The only proper way to enquire whether prison is fit for purpose is to ask how much of a deterrent it is for the vast majority of people in the UK - those who haven't found themselves outside of the orbit of the law. As far as we can gather, the threat of prison, loss of liberty, loss of employment, and so forth has been a very successful deterrent for a majority of the population.
This is compounded by the fact that when it comes to the change in social status from being an ordinary citizen to a convicted criminal, the first cut really is the deepest. That is to say, the first time a recidivist became a criminal was the worst time for him (or her). It was on that first occasion that he became incarcerated, when up until then he had only been used to freedom, and it was then that he first experienced the change in status that would give him a social stigma and make him harder to employ. If that wasn't a sufficient deterrent, we shouldn't be too surprised that criminals are even less likely to be deterred second time around.
Now, it's here that we must mention perhaps the most important word - 'rehabilitation'. A prison system works if it successfully rehabilitates offenders. And, alas, high re-offending rates in the UK shows that prison is not working as well as it could in its quest for rehabilitation. I think that's a better argument for prison 'not being fit for purpose' than saying it's failing as a deterrent - but there is a caveat.

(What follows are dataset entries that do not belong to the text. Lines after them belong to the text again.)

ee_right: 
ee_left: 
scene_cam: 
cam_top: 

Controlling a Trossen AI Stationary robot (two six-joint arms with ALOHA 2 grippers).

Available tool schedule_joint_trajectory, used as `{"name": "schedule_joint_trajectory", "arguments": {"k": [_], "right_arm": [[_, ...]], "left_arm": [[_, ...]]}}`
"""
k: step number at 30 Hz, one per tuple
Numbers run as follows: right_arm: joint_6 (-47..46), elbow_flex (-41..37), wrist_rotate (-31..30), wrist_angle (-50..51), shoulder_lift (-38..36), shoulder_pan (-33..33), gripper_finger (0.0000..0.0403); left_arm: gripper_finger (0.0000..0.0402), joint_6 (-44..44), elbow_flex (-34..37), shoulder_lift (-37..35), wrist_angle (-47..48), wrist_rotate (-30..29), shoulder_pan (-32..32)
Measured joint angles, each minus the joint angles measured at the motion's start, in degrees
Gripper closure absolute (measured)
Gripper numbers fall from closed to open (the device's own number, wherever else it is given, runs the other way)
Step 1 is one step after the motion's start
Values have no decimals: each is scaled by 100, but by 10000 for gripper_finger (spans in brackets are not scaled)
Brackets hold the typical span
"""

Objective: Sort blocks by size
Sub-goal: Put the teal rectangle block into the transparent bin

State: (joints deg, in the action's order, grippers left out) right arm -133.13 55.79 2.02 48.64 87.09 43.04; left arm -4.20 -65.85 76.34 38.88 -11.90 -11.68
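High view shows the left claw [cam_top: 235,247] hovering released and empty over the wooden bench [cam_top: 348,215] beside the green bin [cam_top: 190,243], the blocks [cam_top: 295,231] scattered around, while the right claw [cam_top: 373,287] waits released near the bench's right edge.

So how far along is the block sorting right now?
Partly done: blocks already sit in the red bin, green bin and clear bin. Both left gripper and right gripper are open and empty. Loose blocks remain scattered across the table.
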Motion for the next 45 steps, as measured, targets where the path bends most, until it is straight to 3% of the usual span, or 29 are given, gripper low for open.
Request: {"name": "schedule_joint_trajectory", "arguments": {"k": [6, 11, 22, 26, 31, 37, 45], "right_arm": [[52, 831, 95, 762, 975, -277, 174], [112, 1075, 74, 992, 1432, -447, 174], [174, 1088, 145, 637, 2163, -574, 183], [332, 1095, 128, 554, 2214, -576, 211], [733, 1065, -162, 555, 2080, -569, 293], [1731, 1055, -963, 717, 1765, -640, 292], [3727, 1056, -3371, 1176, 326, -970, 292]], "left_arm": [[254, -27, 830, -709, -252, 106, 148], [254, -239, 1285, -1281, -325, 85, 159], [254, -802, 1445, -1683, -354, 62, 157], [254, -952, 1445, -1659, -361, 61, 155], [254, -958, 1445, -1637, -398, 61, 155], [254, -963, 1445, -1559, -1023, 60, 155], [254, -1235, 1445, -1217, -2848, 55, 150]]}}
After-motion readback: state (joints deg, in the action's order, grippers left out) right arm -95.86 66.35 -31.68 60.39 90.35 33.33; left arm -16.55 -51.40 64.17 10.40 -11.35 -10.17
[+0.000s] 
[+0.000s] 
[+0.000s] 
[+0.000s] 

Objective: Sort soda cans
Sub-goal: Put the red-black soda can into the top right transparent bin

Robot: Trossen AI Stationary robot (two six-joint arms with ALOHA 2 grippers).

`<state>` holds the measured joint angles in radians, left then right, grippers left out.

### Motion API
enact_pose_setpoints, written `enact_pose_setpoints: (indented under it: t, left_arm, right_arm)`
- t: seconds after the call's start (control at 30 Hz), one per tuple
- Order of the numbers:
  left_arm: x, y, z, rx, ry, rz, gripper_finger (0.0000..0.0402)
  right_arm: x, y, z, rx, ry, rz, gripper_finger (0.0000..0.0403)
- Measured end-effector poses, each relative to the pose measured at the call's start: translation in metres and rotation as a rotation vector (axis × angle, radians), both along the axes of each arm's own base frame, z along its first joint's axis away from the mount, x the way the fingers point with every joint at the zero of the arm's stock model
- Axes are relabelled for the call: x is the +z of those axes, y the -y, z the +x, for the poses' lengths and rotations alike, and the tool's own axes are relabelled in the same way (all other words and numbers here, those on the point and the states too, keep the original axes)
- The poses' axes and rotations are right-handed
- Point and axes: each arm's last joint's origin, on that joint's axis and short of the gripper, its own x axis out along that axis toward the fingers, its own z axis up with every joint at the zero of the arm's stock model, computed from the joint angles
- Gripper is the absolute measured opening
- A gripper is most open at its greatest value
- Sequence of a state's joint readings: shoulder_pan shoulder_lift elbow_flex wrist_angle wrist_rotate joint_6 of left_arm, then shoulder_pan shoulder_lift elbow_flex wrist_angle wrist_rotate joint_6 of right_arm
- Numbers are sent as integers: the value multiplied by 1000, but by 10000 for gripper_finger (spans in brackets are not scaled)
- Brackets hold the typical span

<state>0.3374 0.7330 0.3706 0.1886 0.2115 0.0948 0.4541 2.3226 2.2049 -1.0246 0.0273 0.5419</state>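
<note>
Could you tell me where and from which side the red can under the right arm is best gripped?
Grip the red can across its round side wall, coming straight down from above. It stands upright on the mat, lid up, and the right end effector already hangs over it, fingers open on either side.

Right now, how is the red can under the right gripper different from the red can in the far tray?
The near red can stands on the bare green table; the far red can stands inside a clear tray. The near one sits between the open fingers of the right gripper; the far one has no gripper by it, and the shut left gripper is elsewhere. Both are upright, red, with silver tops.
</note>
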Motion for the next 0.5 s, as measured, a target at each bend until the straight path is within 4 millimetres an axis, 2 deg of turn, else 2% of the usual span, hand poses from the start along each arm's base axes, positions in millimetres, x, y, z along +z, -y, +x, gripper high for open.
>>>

I fully support the notion that rehabilitation is a primary goal in the judicial system, but unless deterrence and incapacitation are part of that process, a strong rehabilitation ethos might by itself actually increase crime instead of reduce it. Here's why. If rehabilitation is made a primacy at the cost of diminishing deterrence and incapacitation, would-be criminals will see the cost of committing crimes diminish, and this would likely increase their desire to take risks and commit crimes. Yet equally, I don't actually like the notion of punishment for punishment's sake at all - I don't think it has the desired effect on the individual, even if it does stop would-be criminals trivialising the risks by seeing rehabilitation as a too softly-softly measure. If there is to be punishment, let it be part of the overall effect of incapacitation and a strong focus on rehabilitation.